How is DaisyDisk so fast?

DaisyDisk scans my Mac's HD blazing fast compared to, say, du. I'm wondering what's the trick. I suspect it wouldn't be so fast on non-Mac filesystems, but I haven't tried. Any clues?


Solution 1:

I've never used DaisyDisk, but judging by the video demo on their site, it seems they're using a few tricks to make it fast.

First off, are you sure that du is slower? Try running du / >/dev/null and see if it is any faster than DaisyDisk .. mind you, the filesystem might have been cached after whichever went first for timing purposes, so the second run will have that advantage.

du is pretty quick since it just looks at directory entries and reports path and file sizes. The only way you would know what a file is would be to make a guess by the file extension or look at the file to determine its type (e.g. UNIX "magic" bytes). The file extension route is fast, examining the file is obviously much slower since you have to pull up the file.

With the du output, you could quickly determine the view of the top level directories; you can filter that in code and make a representation as DaisyDisk does and just show sized pie slices. If they drill down into the directories (e.g. /Users) then you repeat the process but only focusing on that level. Since DaisyDisk is only showing you the top 10 or 20 space hogs, it doesn't need to go into details to figure out what the smaller files are (notice it conveniently lumps them into "Smaller Files 750MB" or some label). At this point, it still didn't need to dig that deep into the actual files and perhaps if it didn't guess by extension it only had to determine the "magic" of a few large files which goes very quick.
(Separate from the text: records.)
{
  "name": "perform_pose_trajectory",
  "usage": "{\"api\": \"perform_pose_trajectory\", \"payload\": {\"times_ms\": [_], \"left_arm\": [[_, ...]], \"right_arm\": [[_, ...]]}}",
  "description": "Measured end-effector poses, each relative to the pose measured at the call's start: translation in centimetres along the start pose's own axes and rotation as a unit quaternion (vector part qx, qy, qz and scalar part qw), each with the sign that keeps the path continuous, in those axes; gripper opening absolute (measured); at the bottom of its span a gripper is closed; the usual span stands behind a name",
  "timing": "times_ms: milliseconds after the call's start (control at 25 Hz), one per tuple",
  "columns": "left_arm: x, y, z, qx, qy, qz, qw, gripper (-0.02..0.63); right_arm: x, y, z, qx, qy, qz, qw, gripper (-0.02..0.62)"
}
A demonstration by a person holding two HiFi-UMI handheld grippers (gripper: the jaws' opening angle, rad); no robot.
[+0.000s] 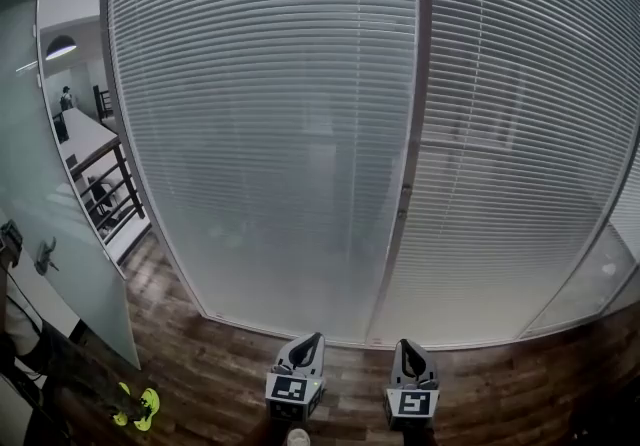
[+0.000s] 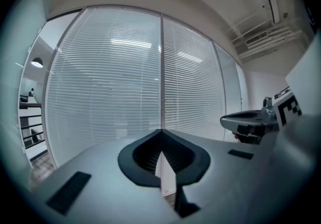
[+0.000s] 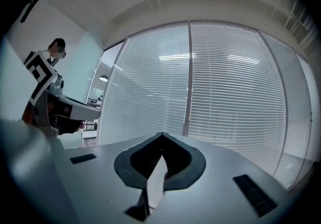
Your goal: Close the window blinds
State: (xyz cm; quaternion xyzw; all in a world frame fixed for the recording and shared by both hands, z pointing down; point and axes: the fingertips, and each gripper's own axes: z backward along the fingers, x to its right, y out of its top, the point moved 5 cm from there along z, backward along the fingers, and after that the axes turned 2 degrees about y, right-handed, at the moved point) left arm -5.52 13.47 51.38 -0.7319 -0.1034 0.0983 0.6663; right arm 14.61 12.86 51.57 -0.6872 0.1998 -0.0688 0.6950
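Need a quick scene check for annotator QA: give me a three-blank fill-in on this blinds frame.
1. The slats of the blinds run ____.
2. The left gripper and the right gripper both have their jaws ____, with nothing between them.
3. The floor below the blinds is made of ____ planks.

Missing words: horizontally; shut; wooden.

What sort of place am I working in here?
Probably an office: tall slatted blinds cover a glazed wall, a frosted glass door stands at the left, and a long table with chairs shows beyond.
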Motion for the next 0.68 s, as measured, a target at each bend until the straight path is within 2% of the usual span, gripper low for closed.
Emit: {"api": "perform_pose_trajectory", "payload": {"times_ms": [240, 440, 680], "left_arm": [[-0.4, 0.5, 1.0, 0.004, 0.018, 0.005, 0.9998, 0.000], [-0.2, 0.0, 1.0, 0.004, 0.011, 0.002, 0.9999, 0.000], [-0.7, 0.7, 1.6, 0.004, 0.023, 0.002, 0.9997, 0.000]], "right_arm": [[-1.0, 0.4, 0.4, 0.006, 0.007, 0.005, 1.000, 0.002], [-1.1, 0.5, 0.2, 0.008, 0.007, 0.009, 1.000, 0.002], [-1.3, 0.7, 0.1, 0.011, 0.007, 0.007, 1.000, 0.003]]}}
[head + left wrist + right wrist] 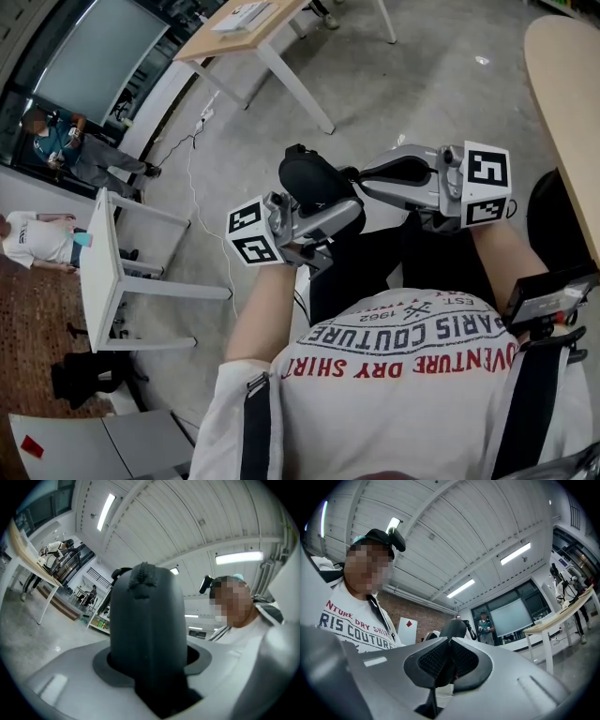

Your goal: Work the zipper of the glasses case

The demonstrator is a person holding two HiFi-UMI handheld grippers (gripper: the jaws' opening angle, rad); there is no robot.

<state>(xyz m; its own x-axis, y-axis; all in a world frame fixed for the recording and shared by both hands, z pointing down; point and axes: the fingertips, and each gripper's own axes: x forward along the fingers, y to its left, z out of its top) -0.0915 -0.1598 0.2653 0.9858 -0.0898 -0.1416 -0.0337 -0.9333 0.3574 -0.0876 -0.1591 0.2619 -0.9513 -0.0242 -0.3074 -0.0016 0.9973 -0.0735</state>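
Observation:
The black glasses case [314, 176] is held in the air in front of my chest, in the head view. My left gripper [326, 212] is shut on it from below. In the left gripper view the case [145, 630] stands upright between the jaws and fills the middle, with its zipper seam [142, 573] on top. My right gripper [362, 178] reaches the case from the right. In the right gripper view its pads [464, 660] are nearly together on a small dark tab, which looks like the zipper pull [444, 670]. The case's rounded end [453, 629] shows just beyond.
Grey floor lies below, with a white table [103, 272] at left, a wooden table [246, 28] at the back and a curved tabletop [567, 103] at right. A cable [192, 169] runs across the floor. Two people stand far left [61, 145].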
So what we're probably seeing is that it quickly determined the name, path and size of every file on the drive (as du can demonstrate), but cleverly only showing the top offenders to help you get to what you're interested in since most people won't use a tool like this to get the nit-picky little files; you'll go to the Finder to examine the files if you even bother at that level. There doesn't really appear to be anything special here except that it only needs to examine the file type or content when the user specifically asks for it and the program avoids doing that heavy work most of the time.

So what makes DaisyDisk special versus (say) the free "Grand Perspective" application for OSX? Slick interface for one (I do like the examine file and drag to collect/delete feature), but also I think GP does examine the files while it scans since it shows everything in its graphical view and colors by file type. You could do the color by type mechanism with a du approach as well, but you're only guessing based on file extension and/or where you found the file.
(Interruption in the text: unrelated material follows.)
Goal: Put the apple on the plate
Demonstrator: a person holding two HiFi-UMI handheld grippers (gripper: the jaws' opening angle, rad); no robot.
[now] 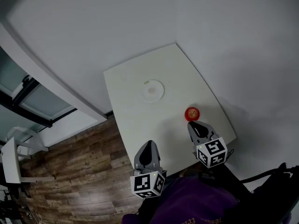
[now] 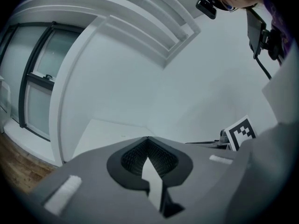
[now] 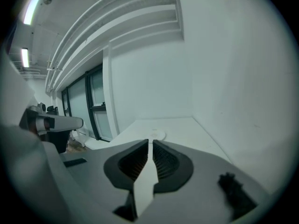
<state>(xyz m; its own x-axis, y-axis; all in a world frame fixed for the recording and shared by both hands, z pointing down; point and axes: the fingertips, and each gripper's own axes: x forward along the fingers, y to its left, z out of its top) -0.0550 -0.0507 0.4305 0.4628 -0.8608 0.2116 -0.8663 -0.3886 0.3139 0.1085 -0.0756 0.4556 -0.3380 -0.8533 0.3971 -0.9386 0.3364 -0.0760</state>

All in all, it is a slick application with a clever interface. Why is it fast? Because they appear to have taken short cuts to avoid heavy lifting until it would absolutely be necessary. For me, I'm fine with Grand Perspective :-)

Solution 2:

I'm the developer of DaisyDisk. I'd have to go into lengths to explain how we achieve this on the engineering side, but I can reassure you that the app doesn't make any "shortcuts" or "tricks". The scanning is real and full.

As already mentioned, it's kind of hard to make a precise measurement because of the disk caching. Every experiment will give you a different time, depending on many factors. But it's true that DaisyDisk is by far cry faster than any other disk scanner. This is especially noticeable on SSD drives. Haven't tried to compare it with "du" though.

Solution 3:

I'm not able to measure any large difference in du or DaisyDisk other than the native app is slower in some cases than the command line tool.
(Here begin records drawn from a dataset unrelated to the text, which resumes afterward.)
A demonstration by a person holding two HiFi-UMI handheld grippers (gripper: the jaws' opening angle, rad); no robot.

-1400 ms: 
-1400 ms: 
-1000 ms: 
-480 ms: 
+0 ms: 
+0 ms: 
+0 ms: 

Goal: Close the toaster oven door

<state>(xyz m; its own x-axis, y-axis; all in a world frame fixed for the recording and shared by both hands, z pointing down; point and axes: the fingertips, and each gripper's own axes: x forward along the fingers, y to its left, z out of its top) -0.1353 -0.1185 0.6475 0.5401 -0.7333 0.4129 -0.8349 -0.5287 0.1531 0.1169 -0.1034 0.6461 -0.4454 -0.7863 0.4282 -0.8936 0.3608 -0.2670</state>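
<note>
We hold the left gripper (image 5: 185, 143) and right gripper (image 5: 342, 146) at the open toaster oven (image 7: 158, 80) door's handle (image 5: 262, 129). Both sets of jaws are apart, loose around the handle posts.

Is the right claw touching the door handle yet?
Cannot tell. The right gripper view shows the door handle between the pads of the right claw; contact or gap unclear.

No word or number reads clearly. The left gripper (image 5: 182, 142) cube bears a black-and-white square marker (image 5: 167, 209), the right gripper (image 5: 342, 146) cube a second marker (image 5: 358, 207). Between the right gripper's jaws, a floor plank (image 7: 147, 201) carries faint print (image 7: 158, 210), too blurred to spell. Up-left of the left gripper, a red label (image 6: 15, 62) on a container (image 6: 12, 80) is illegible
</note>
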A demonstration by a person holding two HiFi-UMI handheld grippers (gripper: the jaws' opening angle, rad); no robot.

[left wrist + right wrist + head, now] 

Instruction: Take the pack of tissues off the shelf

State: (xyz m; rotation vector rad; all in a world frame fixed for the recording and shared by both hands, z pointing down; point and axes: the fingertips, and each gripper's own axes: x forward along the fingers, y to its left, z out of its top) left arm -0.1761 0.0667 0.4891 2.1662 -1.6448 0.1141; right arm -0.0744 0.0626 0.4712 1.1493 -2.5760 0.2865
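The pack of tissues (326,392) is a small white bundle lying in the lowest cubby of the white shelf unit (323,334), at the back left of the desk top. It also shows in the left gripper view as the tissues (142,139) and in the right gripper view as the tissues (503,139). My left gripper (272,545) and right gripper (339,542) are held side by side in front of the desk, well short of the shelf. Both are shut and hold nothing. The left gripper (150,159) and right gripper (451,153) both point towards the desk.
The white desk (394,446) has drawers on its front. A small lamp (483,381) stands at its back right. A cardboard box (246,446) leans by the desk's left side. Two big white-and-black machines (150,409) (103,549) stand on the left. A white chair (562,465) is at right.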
time du ~ > /dev/null 2>&1

The first run of du was 0m7.947s and the second was 0m5.465s and DaisyDisk was about 8 seconds with a stopwatch both times.

My guess is you are seeing delays due to screen output of the command line tools measuring more of the disk. Are you using DaisyDisk to scan as administrator?

Solution 4:

I have noticed that du uses getattrlist() in a single threaded mode. I had found some code that apple open sourced sometime back with the High Sierra release. Daisydisk probably uses getattrlistbulk() with multiple threads, since I noticed a more even CPU core usage.

On my Mac, daisydisk is always 2x - 3x faster than du. I have tested this with my home folder of 100G, 20K directories, 350K files. The file system does some caching, so it is better to test this on a cold system, or with a large directory to reduce the caching benefits.

I found this code snippet helpful for getattrlistbulk - https://www.snip2code.com/Snippet/526248/A-sample-on-how-to-properly-use-getattrl

This snippet still uses a single thread, and the thread was IO bound, my CPU usage was around 35% only. If you somehow spread the work onto multiple threads, I do expect this to be super fast.